US Vice President Kamala Harris and French Prime Minister Jean Castex laid wreaths at a Paris cafe and France's national football stadium Saturday six years since deadly terror attacks that left 130 people dead.

US vice president lays wreaths at site of 2015 Paris terror attacks
US Vice President Kamala Harris and her husband Doug Emhoff lay flowers after ceremonies at Le Carillon bar and Le Petit Cambodge restaurant, at which 130 people were killed during the 2015 Paris terror attacks. Photo: Sarahbeth Maney/POOL/AFP

The attacks by three separate teams of Islamic State group jihadists on the night of November 13, 2015 were the worst in France since World War II.

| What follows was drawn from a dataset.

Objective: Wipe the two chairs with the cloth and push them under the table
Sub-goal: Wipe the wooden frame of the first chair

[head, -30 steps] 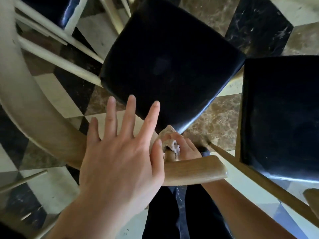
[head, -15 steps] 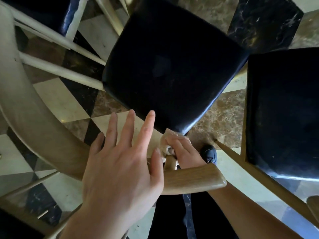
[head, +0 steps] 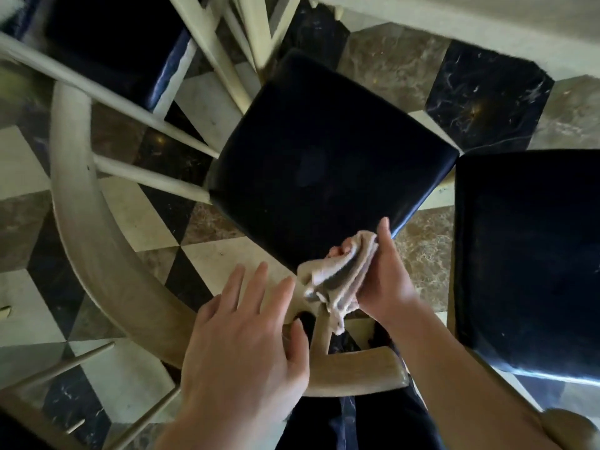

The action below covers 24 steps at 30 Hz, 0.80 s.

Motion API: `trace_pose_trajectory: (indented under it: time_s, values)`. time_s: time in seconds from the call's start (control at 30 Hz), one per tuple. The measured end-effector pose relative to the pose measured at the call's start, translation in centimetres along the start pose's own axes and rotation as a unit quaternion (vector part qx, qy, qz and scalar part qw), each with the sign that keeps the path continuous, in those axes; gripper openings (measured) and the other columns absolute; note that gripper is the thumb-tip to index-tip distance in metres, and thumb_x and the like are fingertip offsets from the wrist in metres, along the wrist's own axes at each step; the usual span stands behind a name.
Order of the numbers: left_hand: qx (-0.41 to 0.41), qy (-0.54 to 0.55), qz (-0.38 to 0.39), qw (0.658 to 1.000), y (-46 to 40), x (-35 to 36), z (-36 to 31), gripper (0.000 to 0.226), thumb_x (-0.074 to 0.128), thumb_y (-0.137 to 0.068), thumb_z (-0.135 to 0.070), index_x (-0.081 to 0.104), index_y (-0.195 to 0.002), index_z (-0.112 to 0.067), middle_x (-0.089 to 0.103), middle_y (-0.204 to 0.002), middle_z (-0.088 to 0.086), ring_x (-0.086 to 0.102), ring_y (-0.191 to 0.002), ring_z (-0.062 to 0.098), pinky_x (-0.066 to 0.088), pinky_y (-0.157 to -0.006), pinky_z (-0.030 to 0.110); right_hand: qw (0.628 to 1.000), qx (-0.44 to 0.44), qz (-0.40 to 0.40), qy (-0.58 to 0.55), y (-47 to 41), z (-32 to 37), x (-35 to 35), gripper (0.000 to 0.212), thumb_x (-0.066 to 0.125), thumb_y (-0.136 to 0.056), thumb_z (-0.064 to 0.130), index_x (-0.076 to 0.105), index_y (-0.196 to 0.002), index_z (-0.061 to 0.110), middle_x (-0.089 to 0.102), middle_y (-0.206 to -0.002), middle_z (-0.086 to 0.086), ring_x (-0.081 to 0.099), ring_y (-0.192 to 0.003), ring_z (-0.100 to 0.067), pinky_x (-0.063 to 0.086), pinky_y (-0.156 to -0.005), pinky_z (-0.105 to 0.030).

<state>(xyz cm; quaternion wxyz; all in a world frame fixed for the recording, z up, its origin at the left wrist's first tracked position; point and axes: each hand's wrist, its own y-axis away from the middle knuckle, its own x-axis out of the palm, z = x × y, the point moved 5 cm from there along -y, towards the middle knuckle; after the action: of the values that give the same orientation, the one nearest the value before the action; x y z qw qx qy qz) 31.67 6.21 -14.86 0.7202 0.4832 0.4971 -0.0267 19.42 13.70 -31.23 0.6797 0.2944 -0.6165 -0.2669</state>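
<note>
I look straight down on a chair with a black padded seat (head: 324, 170) and a curved pale wooden backrest (head: 107, 254). My left hand (head: 246, 339) lies flat on the backrest's near end, fingers spread. A crumpled beige cloth (head: 337, 280) is gripped in my right hand (head: 383, 284), which hovers at the seat's near corner, above a back spindle. At the right stands a second chair with a black seat (head: 526, 254).
A third black-seated chair (head: 107, 43) stands at the top left with pale spindles. The pale table edge (head: 470, 30) runs along the top right. The floor is checkered marble (head: 487, 92). My dark trousers (head: 357, 423) show below the backrest.
My right hand has lifted out from behind the backrest with the cloth, now up at the seat's near corner. The view has tilted forward, showing the table edge. My left hand stays on the backrest.
</note>
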Motion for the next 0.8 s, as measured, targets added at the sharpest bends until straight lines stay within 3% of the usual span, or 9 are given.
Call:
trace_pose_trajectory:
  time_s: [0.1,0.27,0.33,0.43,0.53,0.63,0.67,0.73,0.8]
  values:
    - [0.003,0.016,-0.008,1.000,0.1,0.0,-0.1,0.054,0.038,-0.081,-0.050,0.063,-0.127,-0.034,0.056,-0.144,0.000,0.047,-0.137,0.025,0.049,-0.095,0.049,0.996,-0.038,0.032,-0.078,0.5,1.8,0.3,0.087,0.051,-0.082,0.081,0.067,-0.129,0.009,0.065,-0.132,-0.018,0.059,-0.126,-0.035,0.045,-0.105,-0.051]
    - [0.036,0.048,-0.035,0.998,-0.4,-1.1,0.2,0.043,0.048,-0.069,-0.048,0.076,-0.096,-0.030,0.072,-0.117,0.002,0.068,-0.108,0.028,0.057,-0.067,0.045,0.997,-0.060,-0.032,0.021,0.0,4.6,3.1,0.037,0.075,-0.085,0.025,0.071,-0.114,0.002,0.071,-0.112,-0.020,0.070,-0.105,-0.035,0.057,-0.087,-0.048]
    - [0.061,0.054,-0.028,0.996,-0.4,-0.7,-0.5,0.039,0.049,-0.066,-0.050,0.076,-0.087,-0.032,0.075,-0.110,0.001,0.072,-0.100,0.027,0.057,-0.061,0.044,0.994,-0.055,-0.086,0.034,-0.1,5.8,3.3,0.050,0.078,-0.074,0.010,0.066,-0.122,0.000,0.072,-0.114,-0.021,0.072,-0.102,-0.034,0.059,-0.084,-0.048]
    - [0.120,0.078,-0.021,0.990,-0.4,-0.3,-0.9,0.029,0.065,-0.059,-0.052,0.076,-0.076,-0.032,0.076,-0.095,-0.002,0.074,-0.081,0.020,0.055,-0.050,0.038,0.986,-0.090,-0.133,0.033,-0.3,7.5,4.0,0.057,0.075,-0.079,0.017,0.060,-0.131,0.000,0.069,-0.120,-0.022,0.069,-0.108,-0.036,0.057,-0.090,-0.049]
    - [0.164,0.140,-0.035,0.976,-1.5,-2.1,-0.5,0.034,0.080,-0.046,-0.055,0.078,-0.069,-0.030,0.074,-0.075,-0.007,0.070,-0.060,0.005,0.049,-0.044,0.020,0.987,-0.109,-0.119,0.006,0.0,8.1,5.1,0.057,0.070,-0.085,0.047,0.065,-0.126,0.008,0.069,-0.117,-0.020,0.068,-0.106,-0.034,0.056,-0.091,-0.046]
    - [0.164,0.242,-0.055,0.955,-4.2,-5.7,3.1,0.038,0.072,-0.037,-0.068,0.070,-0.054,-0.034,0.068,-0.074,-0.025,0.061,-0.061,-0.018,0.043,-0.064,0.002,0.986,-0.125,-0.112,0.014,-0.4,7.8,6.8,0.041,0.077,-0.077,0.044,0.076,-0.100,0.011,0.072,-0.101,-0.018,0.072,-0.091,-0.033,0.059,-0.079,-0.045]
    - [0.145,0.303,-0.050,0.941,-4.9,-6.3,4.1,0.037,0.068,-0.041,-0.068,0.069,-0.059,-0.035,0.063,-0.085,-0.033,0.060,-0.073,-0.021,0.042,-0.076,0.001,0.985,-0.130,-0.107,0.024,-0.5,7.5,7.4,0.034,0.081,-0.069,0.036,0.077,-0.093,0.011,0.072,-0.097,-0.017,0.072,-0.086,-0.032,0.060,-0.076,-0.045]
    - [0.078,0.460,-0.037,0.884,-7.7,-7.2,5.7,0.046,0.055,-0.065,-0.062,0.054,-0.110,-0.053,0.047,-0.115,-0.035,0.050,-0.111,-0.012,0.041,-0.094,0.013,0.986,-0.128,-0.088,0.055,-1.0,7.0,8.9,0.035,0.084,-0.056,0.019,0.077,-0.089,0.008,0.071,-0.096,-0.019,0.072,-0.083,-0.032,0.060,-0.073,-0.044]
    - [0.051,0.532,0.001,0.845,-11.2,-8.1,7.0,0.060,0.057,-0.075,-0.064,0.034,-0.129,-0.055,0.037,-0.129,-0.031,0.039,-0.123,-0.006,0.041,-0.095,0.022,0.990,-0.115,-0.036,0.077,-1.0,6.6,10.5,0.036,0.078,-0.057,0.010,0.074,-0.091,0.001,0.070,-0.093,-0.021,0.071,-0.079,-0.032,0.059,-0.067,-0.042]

Gunmen mowed down 129 people in front of cafes and at a concert hall in the capital, while a bus driver was killed after suicide bombers blew themselves up at the gates of the stadium in its suburbs.

Harris, wrapping up a four-day trip to France, placed a bouquet of white flowers in front of a plaque honouring the victims outside a Paris cafe.

Castex attended a minute of silence at the Stade de France football stadium, along with Paris mayor Anne Hidalgo, before laying wreaths at the sites of the other attacks inside Paris.

In front of the Bataclan concert hall, survivors and relatives of the victims listened to someone read out the names of each of the 90 people killed during a concert there six years ago.

Public commemorations of the tragedy were called off last year because of the coronavirus pandemic.

“Last year we weren’t allowed to come and we all found it really tough,” said Bruno Poncet, who made it out alive of the Bataclan.

But he said the start of a trial over the attacks in September meant that those attending the commemoration this year felt more united.

‘Overcome it all’

“We’ve really bonded thanks to the trial,” he said. “During previous commemorations, we’d spot each other from afar without really daring to speak to each other. We were really shy. But standing up in court has really changed everything.”

The marathon trial, the biggest in France’s modern legal history, is expected to last until May 2022.

Twenty defendants are facing sentences of up to life in prison, including the sole attacker who was not gunned down by police, Salah Abdeslam, a French-Moroccan national who was captured in Brussels. Six of the defendants are being tried in absentia.

Poncet said he felt it was crucial that he attend the hearings. “I can’t possibly not. It’s our lives that are being discussed in that room, and it’s important to come to support the others and to try to overcome it all.”

Survivors have taken to the witness stand to recount the horror of the attacks, but also to describe life afterwards.

Several said they had been struggling with post-traumatic stress disorder, grappling with survivor’s guilt, or even feeling alienated from the rest of society.

Saturday’s commemorations are to wrap up with a minute of silence at the Stade de France in the evening before the kick-off for a game between France and Kazakhstan.

It was during a football match between France and Germany that three suicide bombers blew themselves up in 2015.

Then-French president Francois Hollande was one of the 80,000 people in the crowd, before he was discreetly whisked away to avoid triggering mass panic.